[Extracted information]
━━━━━━━━━━
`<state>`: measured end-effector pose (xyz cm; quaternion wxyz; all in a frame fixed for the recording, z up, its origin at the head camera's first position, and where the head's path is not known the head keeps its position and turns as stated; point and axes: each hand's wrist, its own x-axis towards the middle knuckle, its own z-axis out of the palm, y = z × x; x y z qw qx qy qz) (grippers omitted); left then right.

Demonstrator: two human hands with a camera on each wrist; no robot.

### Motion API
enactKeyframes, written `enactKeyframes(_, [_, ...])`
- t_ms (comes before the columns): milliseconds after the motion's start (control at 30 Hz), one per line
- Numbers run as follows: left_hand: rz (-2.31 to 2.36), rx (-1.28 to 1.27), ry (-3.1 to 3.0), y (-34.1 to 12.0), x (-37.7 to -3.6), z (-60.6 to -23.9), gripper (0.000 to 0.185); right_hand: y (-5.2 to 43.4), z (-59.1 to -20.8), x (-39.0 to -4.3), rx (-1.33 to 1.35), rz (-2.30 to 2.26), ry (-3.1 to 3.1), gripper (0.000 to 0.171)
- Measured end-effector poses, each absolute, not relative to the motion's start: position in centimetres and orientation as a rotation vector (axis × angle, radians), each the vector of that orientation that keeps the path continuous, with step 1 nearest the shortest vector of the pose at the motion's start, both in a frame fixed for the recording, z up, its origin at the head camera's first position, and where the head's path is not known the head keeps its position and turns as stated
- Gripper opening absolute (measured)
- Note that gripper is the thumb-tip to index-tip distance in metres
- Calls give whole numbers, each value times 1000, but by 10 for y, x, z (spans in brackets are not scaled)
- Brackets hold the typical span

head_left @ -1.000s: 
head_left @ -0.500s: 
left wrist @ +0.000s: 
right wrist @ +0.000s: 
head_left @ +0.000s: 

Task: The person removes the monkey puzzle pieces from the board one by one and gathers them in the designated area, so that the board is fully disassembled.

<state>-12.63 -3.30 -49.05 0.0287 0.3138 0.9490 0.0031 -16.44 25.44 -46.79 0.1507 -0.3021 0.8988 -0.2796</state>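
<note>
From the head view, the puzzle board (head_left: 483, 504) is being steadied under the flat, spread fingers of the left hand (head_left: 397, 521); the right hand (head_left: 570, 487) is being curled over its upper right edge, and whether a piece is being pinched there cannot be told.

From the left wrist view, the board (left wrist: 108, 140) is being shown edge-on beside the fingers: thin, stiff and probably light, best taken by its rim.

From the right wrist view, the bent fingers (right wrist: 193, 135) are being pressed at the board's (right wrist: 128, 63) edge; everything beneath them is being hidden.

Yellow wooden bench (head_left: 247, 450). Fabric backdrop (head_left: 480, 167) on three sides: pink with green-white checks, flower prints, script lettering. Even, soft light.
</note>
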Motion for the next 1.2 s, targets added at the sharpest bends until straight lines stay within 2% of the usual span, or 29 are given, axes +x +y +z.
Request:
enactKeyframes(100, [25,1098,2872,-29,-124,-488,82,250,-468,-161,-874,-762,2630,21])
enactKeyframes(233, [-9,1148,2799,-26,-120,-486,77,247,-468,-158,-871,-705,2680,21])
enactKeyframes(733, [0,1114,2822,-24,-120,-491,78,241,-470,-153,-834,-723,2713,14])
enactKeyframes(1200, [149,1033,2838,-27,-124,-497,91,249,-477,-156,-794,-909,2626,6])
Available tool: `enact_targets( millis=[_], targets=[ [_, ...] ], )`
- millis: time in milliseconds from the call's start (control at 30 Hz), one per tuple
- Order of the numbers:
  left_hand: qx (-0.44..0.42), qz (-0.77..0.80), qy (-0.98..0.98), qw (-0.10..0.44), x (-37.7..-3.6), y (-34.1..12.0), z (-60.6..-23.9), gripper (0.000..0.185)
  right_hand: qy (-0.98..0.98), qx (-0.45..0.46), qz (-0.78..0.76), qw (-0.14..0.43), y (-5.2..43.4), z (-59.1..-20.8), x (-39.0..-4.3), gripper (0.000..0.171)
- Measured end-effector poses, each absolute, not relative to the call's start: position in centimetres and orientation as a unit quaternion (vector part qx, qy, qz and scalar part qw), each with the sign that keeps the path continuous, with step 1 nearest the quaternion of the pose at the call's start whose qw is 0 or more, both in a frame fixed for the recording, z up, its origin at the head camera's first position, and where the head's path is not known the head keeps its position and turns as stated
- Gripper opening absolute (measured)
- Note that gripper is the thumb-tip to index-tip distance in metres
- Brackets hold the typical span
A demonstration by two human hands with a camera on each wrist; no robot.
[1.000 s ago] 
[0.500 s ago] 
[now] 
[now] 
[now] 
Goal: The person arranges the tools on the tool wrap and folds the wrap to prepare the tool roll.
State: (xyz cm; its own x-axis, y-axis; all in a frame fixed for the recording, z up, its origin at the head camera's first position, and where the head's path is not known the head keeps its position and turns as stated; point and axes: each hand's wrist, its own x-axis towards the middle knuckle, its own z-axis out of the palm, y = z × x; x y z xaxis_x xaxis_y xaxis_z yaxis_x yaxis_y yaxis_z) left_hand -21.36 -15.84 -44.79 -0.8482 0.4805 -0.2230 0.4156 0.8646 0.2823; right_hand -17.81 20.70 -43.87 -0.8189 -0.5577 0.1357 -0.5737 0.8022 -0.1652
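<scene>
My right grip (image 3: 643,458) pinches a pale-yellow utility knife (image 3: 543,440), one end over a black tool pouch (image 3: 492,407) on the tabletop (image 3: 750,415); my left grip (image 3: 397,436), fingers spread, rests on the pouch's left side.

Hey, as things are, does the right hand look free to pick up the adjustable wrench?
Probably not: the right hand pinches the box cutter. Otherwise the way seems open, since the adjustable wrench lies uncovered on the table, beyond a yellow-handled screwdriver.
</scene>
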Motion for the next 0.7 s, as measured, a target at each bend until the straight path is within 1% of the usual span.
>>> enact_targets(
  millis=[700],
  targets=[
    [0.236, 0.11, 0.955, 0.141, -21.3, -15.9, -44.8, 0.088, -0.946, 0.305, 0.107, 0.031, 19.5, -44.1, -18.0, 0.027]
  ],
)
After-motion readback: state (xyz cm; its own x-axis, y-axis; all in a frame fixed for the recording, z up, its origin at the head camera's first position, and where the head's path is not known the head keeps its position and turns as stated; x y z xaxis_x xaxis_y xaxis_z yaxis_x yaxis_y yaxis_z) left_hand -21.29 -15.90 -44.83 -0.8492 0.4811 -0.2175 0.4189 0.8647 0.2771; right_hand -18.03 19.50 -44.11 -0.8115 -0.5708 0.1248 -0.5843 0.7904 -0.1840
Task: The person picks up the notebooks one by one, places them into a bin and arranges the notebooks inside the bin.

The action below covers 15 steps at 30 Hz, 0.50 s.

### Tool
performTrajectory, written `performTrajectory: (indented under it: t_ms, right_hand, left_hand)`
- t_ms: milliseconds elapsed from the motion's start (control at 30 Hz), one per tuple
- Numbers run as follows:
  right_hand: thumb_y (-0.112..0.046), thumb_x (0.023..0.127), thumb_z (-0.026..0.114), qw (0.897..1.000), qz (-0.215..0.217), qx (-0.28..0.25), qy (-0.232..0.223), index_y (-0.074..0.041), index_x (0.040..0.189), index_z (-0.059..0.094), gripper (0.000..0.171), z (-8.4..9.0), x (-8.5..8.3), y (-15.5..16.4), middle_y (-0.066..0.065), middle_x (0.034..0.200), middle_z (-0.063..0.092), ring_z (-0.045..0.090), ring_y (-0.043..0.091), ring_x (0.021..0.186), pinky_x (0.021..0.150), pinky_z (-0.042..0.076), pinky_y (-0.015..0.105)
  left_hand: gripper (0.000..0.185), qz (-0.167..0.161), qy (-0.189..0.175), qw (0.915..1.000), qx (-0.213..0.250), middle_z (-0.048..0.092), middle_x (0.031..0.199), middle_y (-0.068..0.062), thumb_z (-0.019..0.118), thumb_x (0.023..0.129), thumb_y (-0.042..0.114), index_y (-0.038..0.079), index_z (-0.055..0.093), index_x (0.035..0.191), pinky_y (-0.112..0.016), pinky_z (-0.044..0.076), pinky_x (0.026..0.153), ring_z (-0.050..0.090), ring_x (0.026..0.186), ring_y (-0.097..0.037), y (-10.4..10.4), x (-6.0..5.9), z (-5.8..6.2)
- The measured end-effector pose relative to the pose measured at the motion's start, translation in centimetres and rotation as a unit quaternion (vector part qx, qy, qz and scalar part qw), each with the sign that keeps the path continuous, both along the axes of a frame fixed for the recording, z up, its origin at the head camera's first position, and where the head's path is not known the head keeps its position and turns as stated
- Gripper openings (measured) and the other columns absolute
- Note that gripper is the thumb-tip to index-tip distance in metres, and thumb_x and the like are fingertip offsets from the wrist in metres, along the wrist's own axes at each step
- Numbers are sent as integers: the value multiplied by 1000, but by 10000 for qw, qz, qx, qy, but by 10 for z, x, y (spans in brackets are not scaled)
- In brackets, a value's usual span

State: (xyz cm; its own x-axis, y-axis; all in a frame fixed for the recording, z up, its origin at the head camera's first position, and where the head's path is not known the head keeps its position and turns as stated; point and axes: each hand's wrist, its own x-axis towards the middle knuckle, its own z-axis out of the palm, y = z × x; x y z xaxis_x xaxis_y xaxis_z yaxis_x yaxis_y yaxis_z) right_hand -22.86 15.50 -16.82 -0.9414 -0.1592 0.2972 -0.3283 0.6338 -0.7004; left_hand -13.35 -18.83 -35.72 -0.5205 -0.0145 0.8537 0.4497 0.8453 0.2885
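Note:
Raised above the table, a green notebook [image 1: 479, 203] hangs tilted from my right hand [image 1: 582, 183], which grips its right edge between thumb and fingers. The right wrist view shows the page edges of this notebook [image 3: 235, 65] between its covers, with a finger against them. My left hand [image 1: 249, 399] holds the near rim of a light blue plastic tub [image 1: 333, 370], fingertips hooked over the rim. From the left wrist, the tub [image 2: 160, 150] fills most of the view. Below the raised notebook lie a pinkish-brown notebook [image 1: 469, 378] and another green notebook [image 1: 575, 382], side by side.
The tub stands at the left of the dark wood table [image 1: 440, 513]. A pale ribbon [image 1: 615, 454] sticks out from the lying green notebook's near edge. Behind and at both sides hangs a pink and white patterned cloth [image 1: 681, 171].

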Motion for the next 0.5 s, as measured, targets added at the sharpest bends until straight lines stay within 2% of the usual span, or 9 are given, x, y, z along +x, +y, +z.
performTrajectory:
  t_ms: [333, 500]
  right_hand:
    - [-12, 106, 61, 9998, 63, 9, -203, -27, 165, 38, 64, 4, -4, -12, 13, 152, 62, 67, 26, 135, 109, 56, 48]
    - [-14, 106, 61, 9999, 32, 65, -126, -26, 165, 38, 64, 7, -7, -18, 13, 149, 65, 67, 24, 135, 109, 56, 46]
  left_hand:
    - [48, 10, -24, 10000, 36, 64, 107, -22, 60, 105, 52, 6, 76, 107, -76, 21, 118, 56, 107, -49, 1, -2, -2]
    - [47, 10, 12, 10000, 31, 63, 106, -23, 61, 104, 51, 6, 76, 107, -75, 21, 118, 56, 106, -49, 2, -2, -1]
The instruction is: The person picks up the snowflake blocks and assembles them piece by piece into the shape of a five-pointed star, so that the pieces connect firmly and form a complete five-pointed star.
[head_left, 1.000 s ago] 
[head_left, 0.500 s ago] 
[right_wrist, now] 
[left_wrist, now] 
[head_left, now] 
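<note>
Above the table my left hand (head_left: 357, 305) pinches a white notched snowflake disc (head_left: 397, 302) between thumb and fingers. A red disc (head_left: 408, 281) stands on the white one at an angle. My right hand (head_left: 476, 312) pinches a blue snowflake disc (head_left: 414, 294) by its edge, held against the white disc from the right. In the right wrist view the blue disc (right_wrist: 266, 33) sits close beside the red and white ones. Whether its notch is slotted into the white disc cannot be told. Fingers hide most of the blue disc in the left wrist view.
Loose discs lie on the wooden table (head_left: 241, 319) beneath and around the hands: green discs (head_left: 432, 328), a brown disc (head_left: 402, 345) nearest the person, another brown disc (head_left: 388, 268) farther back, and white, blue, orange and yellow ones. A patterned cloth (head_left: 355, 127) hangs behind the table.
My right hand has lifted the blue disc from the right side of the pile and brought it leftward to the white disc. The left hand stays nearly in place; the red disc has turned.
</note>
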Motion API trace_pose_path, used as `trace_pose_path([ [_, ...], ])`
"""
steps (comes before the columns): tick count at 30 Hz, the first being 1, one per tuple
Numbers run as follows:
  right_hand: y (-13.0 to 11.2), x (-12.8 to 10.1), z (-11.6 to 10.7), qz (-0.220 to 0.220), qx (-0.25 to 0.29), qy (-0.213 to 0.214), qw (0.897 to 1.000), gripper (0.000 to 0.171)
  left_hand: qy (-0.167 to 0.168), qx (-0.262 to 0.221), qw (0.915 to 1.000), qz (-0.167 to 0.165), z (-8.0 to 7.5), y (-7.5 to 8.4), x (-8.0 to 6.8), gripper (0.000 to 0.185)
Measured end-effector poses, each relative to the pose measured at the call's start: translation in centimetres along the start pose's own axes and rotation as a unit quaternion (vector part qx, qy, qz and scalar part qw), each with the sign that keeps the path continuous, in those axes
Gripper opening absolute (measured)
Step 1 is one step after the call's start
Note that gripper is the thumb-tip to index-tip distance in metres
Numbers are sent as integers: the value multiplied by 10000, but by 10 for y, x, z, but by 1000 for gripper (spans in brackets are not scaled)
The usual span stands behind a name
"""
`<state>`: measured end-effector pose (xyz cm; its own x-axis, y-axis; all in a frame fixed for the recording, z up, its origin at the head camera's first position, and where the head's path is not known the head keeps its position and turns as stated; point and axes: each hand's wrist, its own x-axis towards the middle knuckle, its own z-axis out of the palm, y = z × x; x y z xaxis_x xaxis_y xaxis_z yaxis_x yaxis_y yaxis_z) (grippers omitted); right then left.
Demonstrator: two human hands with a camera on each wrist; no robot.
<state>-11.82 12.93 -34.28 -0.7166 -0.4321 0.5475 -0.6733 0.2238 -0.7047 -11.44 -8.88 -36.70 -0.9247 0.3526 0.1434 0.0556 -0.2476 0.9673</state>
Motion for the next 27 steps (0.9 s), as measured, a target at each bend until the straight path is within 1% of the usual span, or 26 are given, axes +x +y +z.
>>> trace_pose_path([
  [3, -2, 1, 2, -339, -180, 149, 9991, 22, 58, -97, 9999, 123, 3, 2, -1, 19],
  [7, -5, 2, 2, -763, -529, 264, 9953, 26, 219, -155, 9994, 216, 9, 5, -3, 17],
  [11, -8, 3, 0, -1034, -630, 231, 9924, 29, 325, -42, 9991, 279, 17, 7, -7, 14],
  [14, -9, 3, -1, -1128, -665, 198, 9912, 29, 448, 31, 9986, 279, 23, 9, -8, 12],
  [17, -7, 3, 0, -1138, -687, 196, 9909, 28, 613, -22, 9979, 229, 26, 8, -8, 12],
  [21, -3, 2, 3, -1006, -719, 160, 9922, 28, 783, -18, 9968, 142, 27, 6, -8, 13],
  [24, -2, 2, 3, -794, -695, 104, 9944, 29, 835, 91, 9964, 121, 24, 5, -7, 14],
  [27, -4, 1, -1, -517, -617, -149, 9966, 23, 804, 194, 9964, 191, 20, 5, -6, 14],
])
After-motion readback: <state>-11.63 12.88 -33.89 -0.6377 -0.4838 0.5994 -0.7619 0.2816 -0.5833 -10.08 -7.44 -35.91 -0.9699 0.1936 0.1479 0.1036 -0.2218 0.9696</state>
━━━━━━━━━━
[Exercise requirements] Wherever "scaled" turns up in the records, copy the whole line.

[Response box]
- Calls give whole numbers, each value times 1000, but by 10 for y, x, z (spans in brackets are not scaled)
- Numbers are sent as integers: the value multiplied by 1000, but by 10000 for qw, qz, qx, qy, but by 10 for z, x, y (spans in brackets are not scaled)
Numbers are sent as integers: the value multiplied by 10000, but by 10 for y, x, z, but by 1000 for gripper (spans in brackets are not scaled)

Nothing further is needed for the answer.